### Instructions to follow:
Please set down, unchanged, the line containing "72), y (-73" and all the lines that follow it until the data below ends.

### Data extract:
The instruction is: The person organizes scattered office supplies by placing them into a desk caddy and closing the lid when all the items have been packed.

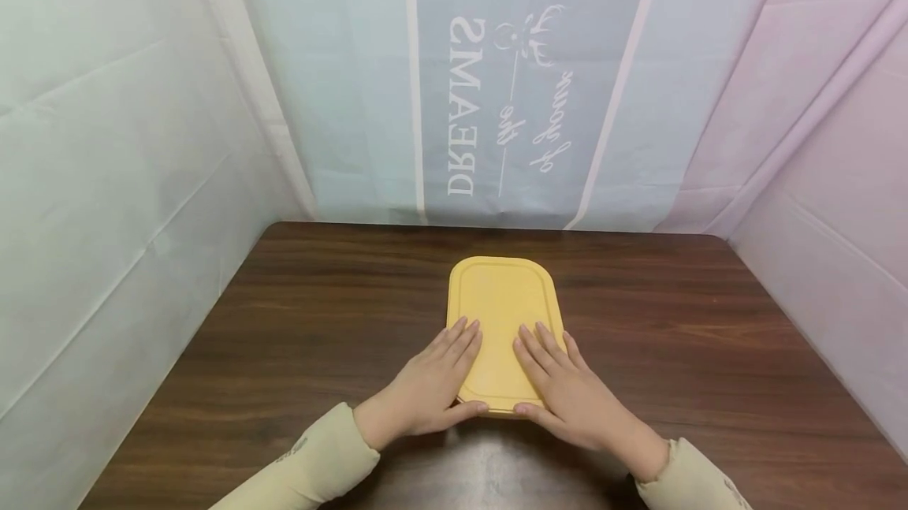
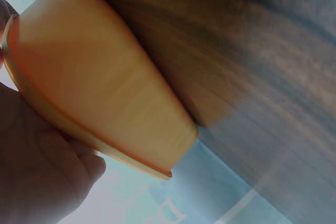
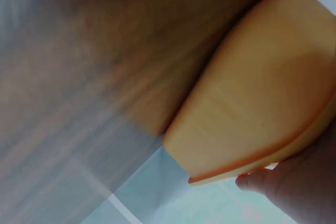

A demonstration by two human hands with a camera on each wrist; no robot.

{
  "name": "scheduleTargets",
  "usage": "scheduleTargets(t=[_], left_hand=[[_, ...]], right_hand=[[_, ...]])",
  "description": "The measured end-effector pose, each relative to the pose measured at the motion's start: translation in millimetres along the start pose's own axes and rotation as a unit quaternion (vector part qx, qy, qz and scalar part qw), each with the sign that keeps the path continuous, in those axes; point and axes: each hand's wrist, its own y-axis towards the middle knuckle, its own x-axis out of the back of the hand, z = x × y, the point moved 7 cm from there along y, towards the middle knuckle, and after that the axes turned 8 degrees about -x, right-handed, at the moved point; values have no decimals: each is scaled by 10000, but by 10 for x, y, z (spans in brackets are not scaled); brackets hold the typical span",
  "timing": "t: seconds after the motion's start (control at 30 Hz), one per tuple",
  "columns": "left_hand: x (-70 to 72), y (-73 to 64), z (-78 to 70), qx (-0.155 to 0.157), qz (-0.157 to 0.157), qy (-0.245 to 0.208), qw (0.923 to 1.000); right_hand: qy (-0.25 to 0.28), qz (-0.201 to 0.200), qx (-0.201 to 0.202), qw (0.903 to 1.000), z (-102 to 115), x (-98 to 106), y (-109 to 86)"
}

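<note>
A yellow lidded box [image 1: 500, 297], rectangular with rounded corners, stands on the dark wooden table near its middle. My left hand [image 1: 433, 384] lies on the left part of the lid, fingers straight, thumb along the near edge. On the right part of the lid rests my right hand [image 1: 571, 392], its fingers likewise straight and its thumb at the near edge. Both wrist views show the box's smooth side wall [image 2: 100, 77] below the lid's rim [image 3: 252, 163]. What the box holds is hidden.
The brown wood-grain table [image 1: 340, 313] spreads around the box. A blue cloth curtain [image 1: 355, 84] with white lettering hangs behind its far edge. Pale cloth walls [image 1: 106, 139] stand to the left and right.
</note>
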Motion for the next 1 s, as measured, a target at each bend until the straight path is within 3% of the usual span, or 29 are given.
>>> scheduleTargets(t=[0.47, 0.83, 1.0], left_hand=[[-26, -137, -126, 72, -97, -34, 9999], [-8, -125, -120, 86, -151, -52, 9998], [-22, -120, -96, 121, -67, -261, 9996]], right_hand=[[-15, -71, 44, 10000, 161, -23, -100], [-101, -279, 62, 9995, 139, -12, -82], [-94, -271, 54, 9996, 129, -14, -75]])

### Result for this task:
  "columns": "left_hand: x (-70 to 72), y (-73 to 64), z (-78 to 70), qx (-0.155 to 0.157), qz (-0.157 to 0.157), qy (-0.245 to 0.208), qw (0.923 to 1.000); right_hand: qy (-0.25 to 0.28), qz (-0.201 to 0.200), qx (-0.201 to 0.202), qw (0.903 to 1.000), z (-102 to 115), x (-98 to 106), y (-109 to 86)"
}

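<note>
A yellow lidded box [image 1: 500, 297], rectangular with rounded corners, stands on the dark wooden table near its middle. My left hand [image 1: 433, 384] lies on the left part of the lid, fingers straight, thumb along the near edge. On the right part of the lid rests my right hand [image 1: 571, 392], its fingers likewise straight and its thumb at the near edge. Both wrist views show the box's smooth side wall [image 2: 100, 77] below the lid's rim [image 3: 252, 163]. What the box holds is hidden.
The brown wood-grain table [image 1: 340, 313] spreads around the box. A blue cloth curtain [image 1: 355, 84] with white lettering hangs behind its far edge. Pale cloth walls [image 1: 106, 139] stand to the left and right.
</note>
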Motion for the next 1 s, as measured, a target at each bend until the straight path is within 3% of the usual span, or 29 are given.
>>> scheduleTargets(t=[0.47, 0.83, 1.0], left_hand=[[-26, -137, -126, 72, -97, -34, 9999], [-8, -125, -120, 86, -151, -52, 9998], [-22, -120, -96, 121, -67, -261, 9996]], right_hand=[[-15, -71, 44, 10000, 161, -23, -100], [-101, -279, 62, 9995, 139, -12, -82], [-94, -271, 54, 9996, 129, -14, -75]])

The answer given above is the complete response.